L'iniezione comunque deve essere anche qui molto lenta, dopo aver applicato
un laccio o addirittura uno stretto tourniquet a pressione tale da far
scomparire i polsi arteriosi;la sede dell'iniezione deve essere più
distale possibile rispetto al laccio in quanto così è molto
minore il pericolo che una dose massiva di gas superi il laccio stesso.
Altre precauzioni sono quella di ricercare un gorgoglio a livello del laccio,
il che è indice di fuga del gas verso il centro, e quella di esercitare
una spremitura delle vene in senso centrifugo prima di togliere il laccio
allo scopo di far diffondere meglio il gas.
Esaurita questa parte introduttiva generale vediamo ora i risultati
ottenuti nel nostro centro nella terapia delle malattie vascolari arteriose
e venose e delle ulcere vascolari che sono stati oggetti di comunicazioni
a vari congressi nazionali e di pubblicazioni varie.

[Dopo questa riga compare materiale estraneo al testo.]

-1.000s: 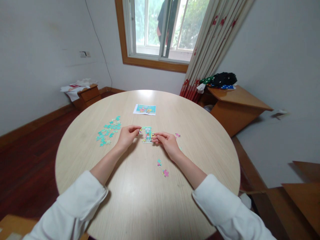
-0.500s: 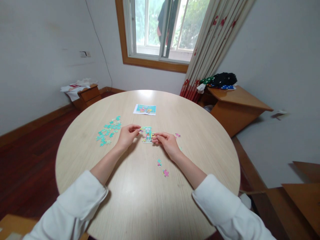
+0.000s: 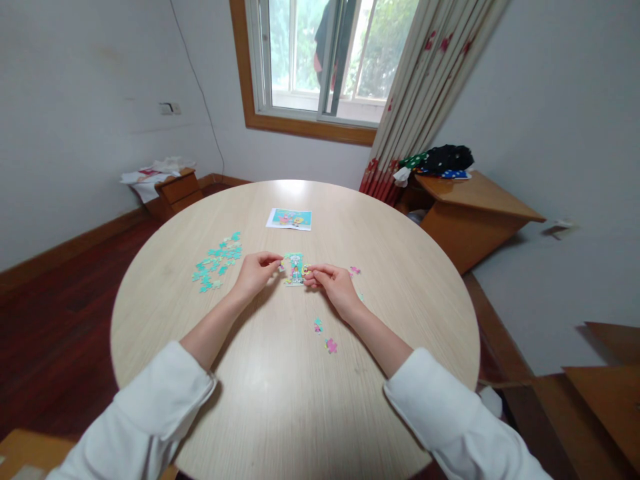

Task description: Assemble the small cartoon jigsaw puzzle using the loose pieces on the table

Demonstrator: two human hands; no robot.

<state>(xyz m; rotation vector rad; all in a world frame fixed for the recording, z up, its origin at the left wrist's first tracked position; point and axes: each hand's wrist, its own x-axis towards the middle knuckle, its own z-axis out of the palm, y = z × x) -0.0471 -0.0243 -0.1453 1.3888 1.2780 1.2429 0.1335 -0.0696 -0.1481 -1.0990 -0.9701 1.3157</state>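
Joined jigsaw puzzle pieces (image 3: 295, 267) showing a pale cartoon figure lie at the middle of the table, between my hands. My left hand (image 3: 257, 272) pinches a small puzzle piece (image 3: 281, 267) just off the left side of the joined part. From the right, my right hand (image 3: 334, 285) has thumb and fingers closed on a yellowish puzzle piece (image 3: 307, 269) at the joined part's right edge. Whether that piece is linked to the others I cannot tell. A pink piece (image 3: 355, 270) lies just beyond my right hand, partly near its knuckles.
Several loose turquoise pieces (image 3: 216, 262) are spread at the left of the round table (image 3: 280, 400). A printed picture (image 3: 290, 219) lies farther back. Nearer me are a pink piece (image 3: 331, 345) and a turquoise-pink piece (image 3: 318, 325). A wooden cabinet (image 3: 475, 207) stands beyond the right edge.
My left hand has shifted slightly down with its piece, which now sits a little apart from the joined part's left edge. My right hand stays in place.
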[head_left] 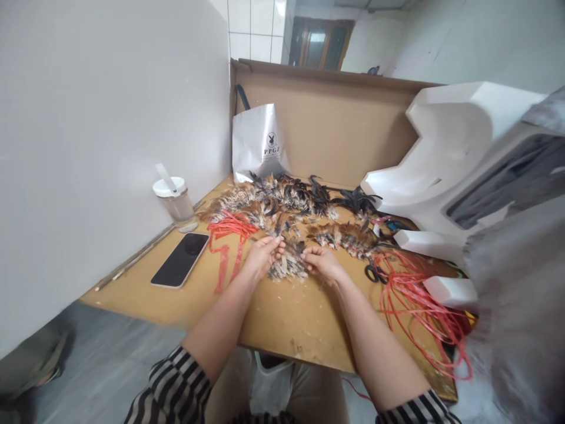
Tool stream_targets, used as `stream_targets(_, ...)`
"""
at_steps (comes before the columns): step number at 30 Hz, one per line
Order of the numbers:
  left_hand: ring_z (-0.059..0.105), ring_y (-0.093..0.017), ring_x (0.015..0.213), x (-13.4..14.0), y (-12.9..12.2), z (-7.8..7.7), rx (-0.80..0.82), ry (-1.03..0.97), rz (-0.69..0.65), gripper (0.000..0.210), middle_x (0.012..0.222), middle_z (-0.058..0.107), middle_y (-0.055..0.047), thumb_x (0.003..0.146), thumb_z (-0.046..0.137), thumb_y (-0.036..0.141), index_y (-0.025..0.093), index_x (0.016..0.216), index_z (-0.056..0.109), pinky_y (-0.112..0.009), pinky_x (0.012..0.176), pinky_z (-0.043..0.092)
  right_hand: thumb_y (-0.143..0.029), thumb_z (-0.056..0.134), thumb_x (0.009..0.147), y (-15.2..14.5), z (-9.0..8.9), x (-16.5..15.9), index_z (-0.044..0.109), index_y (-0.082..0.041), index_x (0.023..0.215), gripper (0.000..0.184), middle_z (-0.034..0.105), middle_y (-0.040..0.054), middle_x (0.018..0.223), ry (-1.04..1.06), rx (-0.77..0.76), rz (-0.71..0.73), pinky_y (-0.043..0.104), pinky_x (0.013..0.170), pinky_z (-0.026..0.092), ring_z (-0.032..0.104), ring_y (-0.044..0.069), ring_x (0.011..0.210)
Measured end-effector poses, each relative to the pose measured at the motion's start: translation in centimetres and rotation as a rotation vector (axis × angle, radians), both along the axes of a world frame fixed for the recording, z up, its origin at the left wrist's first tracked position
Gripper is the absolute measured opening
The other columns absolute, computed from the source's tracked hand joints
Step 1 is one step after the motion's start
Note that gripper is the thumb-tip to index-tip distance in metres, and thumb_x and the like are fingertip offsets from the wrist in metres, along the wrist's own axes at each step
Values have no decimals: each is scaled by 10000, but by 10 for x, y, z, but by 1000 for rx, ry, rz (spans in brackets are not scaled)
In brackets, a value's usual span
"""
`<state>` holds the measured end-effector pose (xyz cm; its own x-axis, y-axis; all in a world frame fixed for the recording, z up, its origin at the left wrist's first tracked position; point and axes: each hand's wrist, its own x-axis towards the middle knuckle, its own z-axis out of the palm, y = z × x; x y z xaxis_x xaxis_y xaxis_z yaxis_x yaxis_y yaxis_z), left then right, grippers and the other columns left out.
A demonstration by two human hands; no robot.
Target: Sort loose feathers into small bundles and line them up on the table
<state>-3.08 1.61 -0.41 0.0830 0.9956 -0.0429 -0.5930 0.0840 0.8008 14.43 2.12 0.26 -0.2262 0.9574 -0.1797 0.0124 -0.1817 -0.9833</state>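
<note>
My left hand [266,254] is closed in a pinch at the left edge of a small pile of brown and pale feathers [289,265]. Thumb and index fingertips meet, with brown feather tips showing beside them. On the pile's right side my right hand [324,263] is also pinched, its fingertips at dark feathers. The exact feathers in each grip are too small to make out. Behind my hands spreads a larger heap of brown and black feathers [282,194]. Another row of bundled feathers [348,237] lies to the right.
Red plastic strips [233,224] lie left, more red strips [415,294] right, beside black-handled scissors [375,272]. A phone [180,260] and lidded cup [174,203] stand left on the table [300,335]. A silver bag [256,141] is behind; white foam [454,135] borders the right.
</note>
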Motion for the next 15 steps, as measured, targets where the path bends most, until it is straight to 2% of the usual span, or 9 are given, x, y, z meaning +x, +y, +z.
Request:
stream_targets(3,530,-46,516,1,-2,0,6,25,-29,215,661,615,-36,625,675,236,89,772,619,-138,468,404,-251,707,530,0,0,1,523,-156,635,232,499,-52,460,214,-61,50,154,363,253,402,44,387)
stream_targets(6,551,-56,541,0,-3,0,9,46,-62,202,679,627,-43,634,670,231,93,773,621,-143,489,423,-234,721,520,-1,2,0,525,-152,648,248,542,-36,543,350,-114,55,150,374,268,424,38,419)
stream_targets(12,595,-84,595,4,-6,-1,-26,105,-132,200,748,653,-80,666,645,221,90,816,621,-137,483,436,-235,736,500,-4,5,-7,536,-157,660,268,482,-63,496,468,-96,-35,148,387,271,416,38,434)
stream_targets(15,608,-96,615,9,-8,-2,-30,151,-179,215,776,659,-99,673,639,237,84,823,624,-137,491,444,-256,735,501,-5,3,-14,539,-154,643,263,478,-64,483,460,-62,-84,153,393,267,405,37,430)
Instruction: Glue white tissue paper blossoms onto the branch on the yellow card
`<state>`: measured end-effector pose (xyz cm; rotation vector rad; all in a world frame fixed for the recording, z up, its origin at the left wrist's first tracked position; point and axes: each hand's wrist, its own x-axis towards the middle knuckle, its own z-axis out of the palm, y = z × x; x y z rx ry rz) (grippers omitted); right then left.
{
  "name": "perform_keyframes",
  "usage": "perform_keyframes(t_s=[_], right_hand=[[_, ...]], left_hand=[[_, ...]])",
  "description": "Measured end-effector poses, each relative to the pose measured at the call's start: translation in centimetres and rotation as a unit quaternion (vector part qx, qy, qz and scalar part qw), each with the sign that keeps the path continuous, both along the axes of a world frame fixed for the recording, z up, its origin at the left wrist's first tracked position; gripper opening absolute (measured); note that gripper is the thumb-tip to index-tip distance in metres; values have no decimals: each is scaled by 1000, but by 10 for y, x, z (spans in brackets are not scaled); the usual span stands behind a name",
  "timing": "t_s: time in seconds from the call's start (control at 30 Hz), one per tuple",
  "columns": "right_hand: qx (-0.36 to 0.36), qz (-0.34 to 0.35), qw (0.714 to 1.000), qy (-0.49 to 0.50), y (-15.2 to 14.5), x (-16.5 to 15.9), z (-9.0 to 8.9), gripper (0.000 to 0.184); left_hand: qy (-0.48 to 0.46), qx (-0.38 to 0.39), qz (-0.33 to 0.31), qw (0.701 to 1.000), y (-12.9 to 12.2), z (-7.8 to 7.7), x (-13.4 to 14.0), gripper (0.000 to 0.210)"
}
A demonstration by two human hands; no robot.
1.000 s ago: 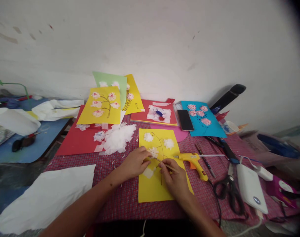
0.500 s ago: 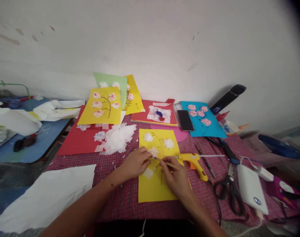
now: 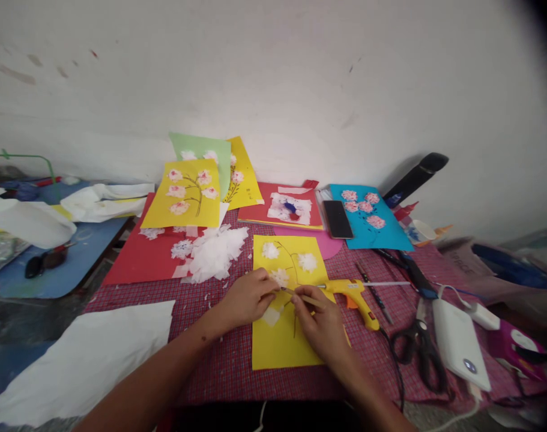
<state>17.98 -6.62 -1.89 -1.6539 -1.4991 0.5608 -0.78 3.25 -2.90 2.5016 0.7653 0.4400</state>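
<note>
A yellow sheet of card lies in front of me, with a drawn branch and several white tissue-paper flowers on it. My right hand grips a thin wooden stick, whose narrow end points left toward my left hand. My left hand is closed in a pinch beside the tissue-paper flower at the card's left side; what its fingertips hold is too small to make out. Just below them, a pale square of tissue rests on the card. Right of the card lies a yellow glue gun.
A heap of white tissue pieces lies on red card at left. Finished flower cards lean against the wall. A phone lies at the back; black scissors and a white power bank are at right. White paper lies front left.
The stick's tip and my left fingertips have shifted very slightly beside the flower. Both hands otherwise keep the same place and grip.
</note>
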Motion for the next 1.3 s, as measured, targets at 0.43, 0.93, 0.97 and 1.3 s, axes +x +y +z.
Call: perform_keyframes(t_s=[0.43, 0.93, 0.97, 1.3], right_hand=[[13, -1, 1000, -2, -2, 0, 2, 11], [22, -21, 1000, 8, -3, 1, 0, 12], [22, -21, 1000, 7, -3, 2, 0, 12], [28, -6, 1000, 3, -4, 2, 0, 11]], left_hand=[[57, 33, -5, 998, -2, 2, 2, 13], [49, 39, 23, 998, -2, -2, 3, 8], [50, 39, 24, 998, -2, -2, 3, 8], [56, 48, 32, 997, -2, -3, 3, 8]])
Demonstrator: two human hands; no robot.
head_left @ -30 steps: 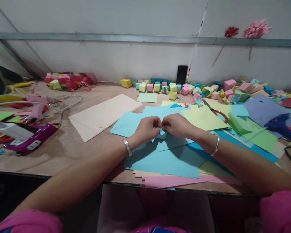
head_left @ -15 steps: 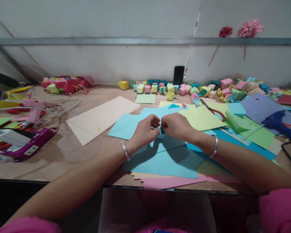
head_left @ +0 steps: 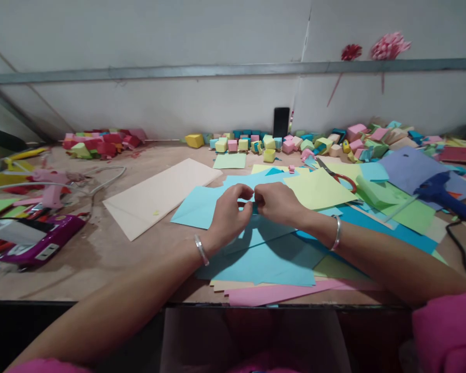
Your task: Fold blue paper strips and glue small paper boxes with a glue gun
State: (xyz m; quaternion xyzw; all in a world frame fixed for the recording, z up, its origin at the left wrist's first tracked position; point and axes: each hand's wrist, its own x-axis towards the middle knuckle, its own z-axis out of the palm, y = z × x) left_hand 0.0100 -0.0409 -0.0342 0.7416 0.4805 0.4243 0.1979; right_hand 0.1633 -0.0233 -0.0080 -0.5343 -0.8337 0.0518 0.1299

VALUTAZIONE DELLA EFFICACIA DELL'OZONOTERAPIA NELLE ARTERIOPATIE CRONICHE
OSTRUTTIVE DEGLI ARTI INFERIORI
Col termine di arteriopatie croniche ostruttive si indicano tutte quelle
forme morbose caratterizzate da un lento processo di occlusione del lume
dei vasi arteriosi degli arti inferiori.
I fattori di rischio della malattia obliterante come a voi tutti noto
sono:
-
la dislipidemia
-
l'ipertensione arteriosa
-
il tabagismo
-
la gotta
-
l'obesità
-
la scarsa attività fisica
-
i fattori genetici
ne consegue che le patologie più frequentemente chiamate in causa
sono:
-
l'atero - arterio-sclerosi
-
il diabete
-
la tromboangioite obliterante
Quale che sia la causa, l'occlusione di un'arteria provoce delle modificazioni
emodinamiche in tutto il distretto vascolare con caduta della pressione
distale e comparsa di un gradiente pressorio tra il territorio a monte
e quello a valle dell'ostruzione medesima. Tale gradiente è la causa
fondamentale della formazione di un circolo collaterale che ha lo scopo
di mantenere una perfusione adeguata: purtroppo però ciò
non sempre si verifica ed allora si ha la comparsa di quella che viene
definita Ischemia Critica degli Arti Inferiori (ICL).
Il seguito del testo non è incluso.